L’insurrection a lieu dans la province de Cabo Delgado où le groupe français TotalEnergies développe un important projet gazier.
Les autorités rwandaises exigent désormais ‘’ la valorisation’’ du travail réalisé par ses soldats. Alors que l’aide européenne destinée au maintien de la paix dans la région était sur le point de s'épuiser. Il s’agit d’une enveloppe de 20 millions d'euros.

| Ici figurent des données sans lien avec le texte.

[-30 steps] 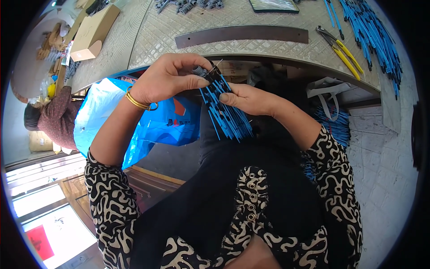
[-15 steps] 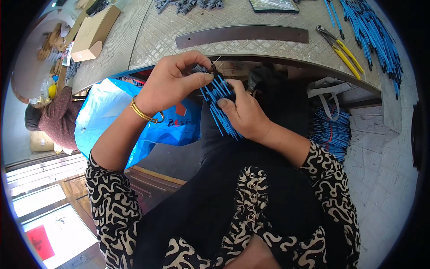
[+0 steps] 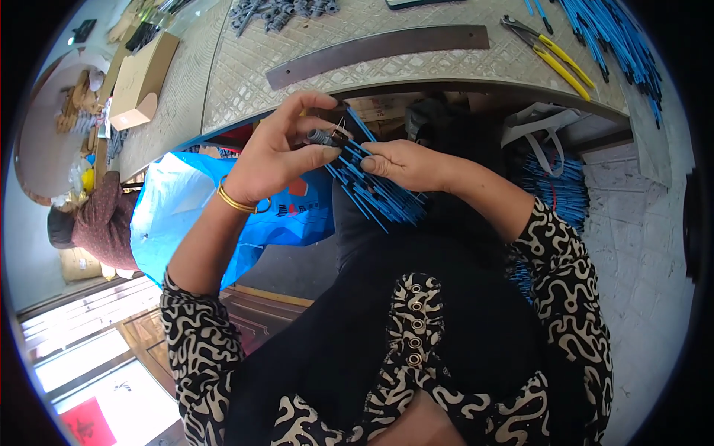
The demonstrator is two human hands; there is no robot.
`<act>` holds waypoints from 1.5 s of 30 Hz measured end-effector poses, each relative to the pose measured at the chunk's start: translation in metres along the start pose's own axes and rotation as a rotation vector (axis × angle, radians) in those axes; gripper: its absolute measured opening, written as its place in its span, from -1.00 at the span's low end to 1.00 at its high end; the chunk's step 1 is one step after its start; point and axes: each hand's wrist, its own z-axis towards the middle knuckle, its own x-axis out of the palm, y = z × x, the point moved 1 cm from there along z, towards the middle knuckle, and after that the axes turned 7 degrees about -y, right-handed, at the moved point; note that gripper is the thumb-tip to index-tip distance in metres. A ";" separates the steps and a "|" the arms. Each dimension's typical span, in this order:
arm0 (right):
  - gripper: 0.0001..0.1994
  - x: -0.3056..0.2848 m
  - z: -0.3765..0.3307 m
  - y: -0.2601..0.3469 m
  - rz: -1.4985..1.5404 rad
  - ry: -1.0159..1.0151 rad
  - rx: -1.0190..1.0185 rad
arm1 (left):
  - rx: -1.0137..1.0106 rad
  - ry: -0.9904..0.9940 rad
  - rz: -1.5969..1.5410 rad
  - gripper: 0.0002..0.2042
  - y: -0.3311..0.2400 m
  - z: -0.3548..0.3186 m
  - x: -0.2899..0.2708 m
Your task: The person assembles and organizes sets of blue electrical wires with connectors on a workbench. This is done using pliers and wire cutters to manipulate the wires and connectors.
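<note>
My left hand (image 3: 277,152), with a gold bangle at the wrist, is closed on a small grey ribbed fitting (image 3: 321,137) between thumb and fingers. Thin metal wires and a dark end stick up beside the fitting. Next to it my right hand (image 3: 410,165) is closed, its thumb and fingers pinching a thin blue tube (image 3: 352,143) near the dark end. Whether the tube is joined to the fitting I cannot tell. Just below both hands, a loose bundle of blue tubes (image 3: 394,202) lies over my lap.
On the table (image 3: 245,63) lie a dark curved metal strip (image 3: 379,53), yellow-handled pliers (image 3: 558,63), grey fittings (image 3: 286,11) and blue tubes (image 3: 617,48). A cardboard box (image 3: 145,78) stands left. Below are a blue plastic bag (image 3: 182,197) and bundled tubes (image 3: 556,186). Another person (image 3: 108,223) is far left.
My right hand has shifted from around the bundle to pinching a tube near the left hand. The bundle lies more loosely on my lap. The view has moved slightly.
</note>
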 end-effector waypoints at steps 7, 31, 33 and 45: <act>-0.59 0.003 -0.014 0.013 -0.179 -0.156 0.127 | 0.077 -0.262 -0.496 -0.66 0.045 0.000 0.056; -0.84 -0.003 -0.013 0.024 -0.437 -0.305 -0.062 | 0.115 0.005 -0.783 -0.75 0.051 0.019 0.046; -0.82 -0.006 -0.008 0.021 -0.427 -0.248 -0.070 | 0.124 0.031 -0.806 -0.74 0.053 0.020 0.045; -0.80 -0.002 -0.017 0.028 -0.436 -0.155 -0.072 | 0.047 -0.213 -0.542 -0.87 0.037 0.006 0.065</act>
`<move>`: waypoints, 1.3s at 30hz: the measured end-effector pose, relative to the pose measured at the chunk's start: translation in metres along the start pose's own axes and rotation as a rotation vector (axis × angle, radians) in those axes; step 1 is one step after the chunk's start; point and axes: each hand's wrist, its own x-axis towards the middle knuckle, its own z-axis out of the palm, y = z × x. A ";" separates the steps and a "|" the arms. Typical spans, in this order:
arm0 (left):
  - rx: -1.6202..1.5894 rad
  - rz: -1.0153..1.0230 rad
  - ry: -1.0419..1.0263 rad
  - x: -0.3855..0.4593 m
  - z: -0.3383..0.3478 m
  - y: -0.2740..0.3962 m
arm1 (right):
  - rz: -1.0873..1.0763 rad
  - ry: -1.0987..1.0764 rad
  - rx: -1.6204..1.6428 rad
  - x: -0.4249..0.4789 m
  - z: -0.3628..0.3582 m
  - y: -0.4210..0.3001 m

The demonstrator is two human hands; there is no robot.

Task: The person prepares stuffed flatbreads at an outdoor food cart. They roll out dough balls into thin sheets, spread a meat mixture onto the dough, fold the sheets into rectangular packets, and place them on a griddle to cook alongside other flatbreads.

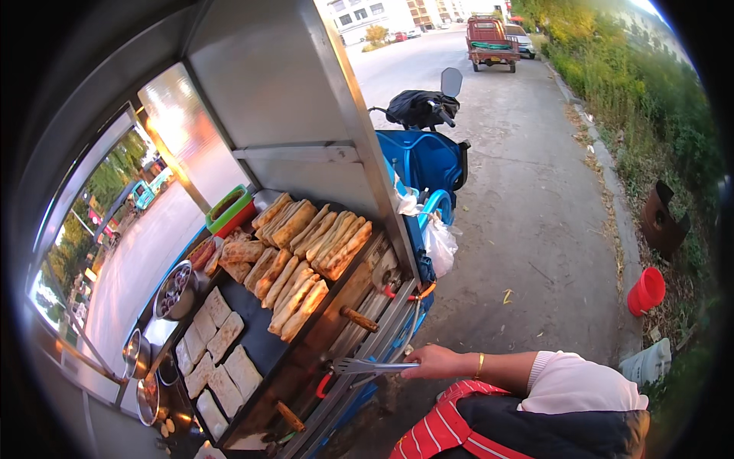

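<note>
My right hand [438, 362] is closed around the handle end of metal food tongs [370, 366] with a slotted tip. The tongs are over the front edge of a cart, apart from the food. My left hand is out of view. Before me, a dark flat griddle [250, 301] carries several pale flat dough pieces [226, 335] at its near left. Browned, folded flatbreads [312, 229] stand in rows and stacks toward its far end. Two wooden handles, the farther [359, 319] and the nearer [291, 416], stick out of the cart's front.
Behind the griddle are a green and red plastic container [231, 211] and a metal bowl [175, 291] of dark pieces. A metal panel [275, 74] rises at the far end, beside a blue vehicle [421, 158]. A red bucket [646, 291] stands by the kerb.
</note>
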 end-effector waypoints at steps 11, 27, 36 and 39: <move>0.020 0.056 0.052 -0.090 -0.118 -0.099 | -0.222 -0.112 -0.249 0.055 0.028 -0.094; 0.374 0.019 0.304 -0.151 -0.226 -0.198 | -0.368 -0.477 -0.954 0.179 0.183 -0.236; 0.516 -0.076 0.481 -0.169 -0.320 -0.253 | -0.410 -0.356 -0.473 0.179 0.236 -0.204; 0.545 -0.111 0.511 -0.168 -0.340 -0.276 | -0.660 -0.128 -0.464 0.193 0.236 -0.175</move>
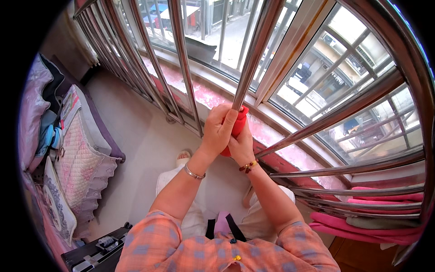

Le Rwanda affirme dépenser au moins dix fois plus pour assurer la présence de son contingent au Mozambique. Ajoutant que le travail de sa troupe profite au peuple mozambicain et aux entreprises internationales attirées par les ressources de Cabo Delgado.
Fin janvier, TotalEnergies a relancé la construction d’un gigantesque projet gazier dans cette région, interrompu cinq ans plus tôt à la suite d’une attaque djihadiste qui avait fait des centaines de morts. L’italien ENI et l’américain ExxonMobil sont aussi intéressés.
Plus de 6 400 personnes ont été tuées depuis le début de l'insurrection à Cabo Delgado en 2017, selon l'observatoire des conflits ACLED.